Diff tools are complex, and I’m in a hurry without time to implement one.

Instead, to compare two of my XML files, my approach is to sort them both so they have a consistent order, and then diff the sorted files using an existing visual diff tool. (On Windows, I prefer vsdiff from SlickEdit. On Mac, I prefer diffmerge. My approach works with either of these.)

Example

For example, consider the following simple test files:

testA.xml

<myroot>
    <mychild id="123">
        <fruit>apple</fruit>
        <test hello="world" testing="removed" brackets="angled" question="answers"/>
        <comment>This is a comment</comment>
    </mychild>
    <mychild id="456">
        <fruit>banana</fruit>
        <comment>This will be removed</comment>
    </mychild>
    <mychild id="789">
        <fruit>orange</fruit>
        <test brackets="round" hello="greeting">
            <number>111</number>
        </test>
        <dates>
              <modified>123</modified>
              <created>880</created>
              <accessed>44</accessed>
        </dates>
    </mychild>
</myroot>

testB.xml

<myroot>
    <mychild id="789">
        <fruit>orange</fruit>
        <test hello="greeting" brackets="round">
            <number>111</number>
        </test>
        <dates>
              <accessed>49</accessed>    
              <modified>123</modified>
              <created>253</created>
        </dates>
    </mychild>
    <mychild id="123">
        <test question="answers" hello="world" brackets="angled"/>
        <comment>This is a comment</comment>
        <fruit>apple</fruit>
    </mychild>
    <mychild id="456">
        <fruit>banana</fruit>
    </mychild>
</myroot>

On Mac, I run:
$ python xmldiff.py diffmerge testA.xml testB.xml

And get:
Screen Shot 2014-10-06 at 02.48.02

On Windows, I run:
$ python xmldiff.py vsdiff testA.xml testB.xml

And get:
screenshot-windows-20141006-0255

Source

The source showing how this works is available in a gist at
gist.github.com/dalelane.

It’s a quick hack to let me compare a handful of files, so it’s not been rigorously tested. But it’s a very simple little tool, and was good enough for my purposes tonight!

Tags: , ,

4 Responses to “Comparing XML files ignoring order of attributes and child elements”

  1. Adrian Thomson says:

    Thanks for this Dale, we use a product that has the annoying knack of reordering attributes in its config files when an upgrade is applied, so on an initial diff it looks like a lot of things have changed.

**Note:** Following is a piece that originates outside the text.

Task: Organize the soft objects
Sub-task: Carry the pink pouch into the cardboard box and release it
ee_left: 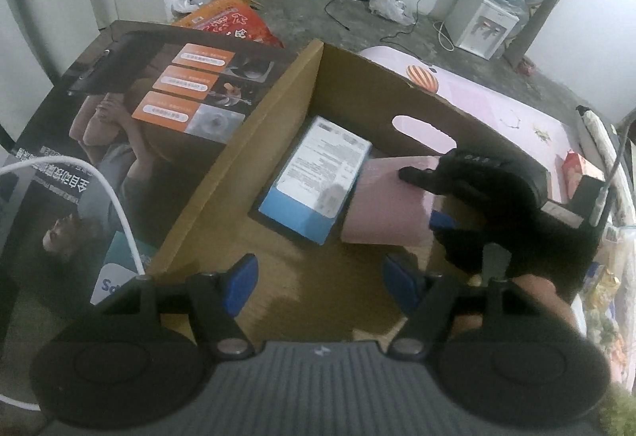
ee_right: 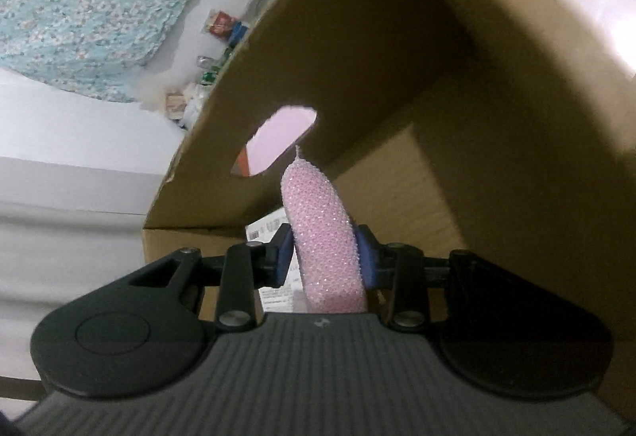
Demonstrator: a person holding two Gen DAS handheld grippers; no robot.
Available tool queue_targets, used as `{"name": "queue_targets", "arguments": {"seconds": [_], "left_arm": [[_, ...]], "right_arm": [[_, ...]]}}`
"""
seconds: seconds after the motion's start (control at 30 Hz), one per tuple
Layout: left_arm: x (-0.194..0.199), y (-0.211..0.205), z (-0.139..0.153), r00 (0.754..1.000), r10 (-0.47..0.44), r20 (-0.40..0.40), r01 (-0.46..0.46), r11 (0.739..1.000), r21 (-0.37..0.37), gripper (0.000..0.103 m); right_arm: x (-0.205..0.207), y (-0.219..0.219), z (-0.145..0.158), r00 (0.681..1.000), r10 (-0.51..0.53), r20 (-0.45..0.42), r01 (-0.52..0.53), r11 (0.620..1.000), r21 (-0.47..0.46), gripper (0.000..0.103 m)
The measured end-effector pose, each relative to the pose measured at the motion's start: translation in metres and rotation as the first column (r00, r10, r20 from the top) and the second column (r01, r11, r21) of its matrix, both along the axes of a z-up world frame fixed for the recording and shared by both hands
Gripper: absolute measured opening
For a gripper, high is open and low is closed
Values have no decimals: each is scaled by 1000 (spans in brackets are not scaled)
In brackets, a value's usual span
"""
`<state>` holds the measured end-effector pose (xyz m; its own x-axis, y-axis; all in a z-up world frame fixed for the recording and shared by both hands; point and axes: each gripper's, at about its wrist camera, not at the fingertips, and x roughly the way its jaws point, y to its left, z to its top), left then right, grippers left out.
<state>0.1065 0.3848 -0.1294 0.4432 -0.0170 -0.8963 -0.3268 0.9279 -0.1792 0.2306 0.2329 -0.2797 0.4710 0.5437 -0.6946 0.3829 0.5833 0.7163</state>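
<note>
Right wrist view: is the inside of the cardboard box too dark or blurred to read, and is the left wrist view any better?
Right wrist view: the cardboard box interior is shadowed but legible; the pink foam piece between the right gripper pads is sharp. Left wrist view: evenly lit, fisheye bending at the edges, soft overall; the blue packet label is unreadable.

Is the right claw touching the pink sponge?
Touching. The right wrist view shows both blue pads of the right claw pressed against the pink sponge.
</note>
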Motion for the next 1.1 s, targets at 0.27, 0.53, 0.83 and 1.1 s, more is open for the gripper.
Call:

    On running xmldiff however, we can see the important things that have changed (down to 3 lines different from about 80!).

    One thing to note – I needed to pip install lxml before it would work – this was on a pretty much new install of OS X on the Mac so a clean python install.

  2. Chris says:

    Another thank you from me, Dale! I was about to write something similar, but found your elegant and simple solution that did exactly what I was planning to do (and more, I did not plan to directly integrate the diff tool, but why not!). Cheers!

  3. Sahil Sethi says:

    That was quite informative !! I am trying to do something similar too. But the XML files I’m working on are 4-5 Giggs in size, so entire XML file wont fit into memory. Will this method work for them ?? Or do you have any ideas to implement it ??

  4. dale says:

    Hiya – Sorry, no, I didn’t do it in a streaming way. I was in a hurry so just read it and sorted it in memory.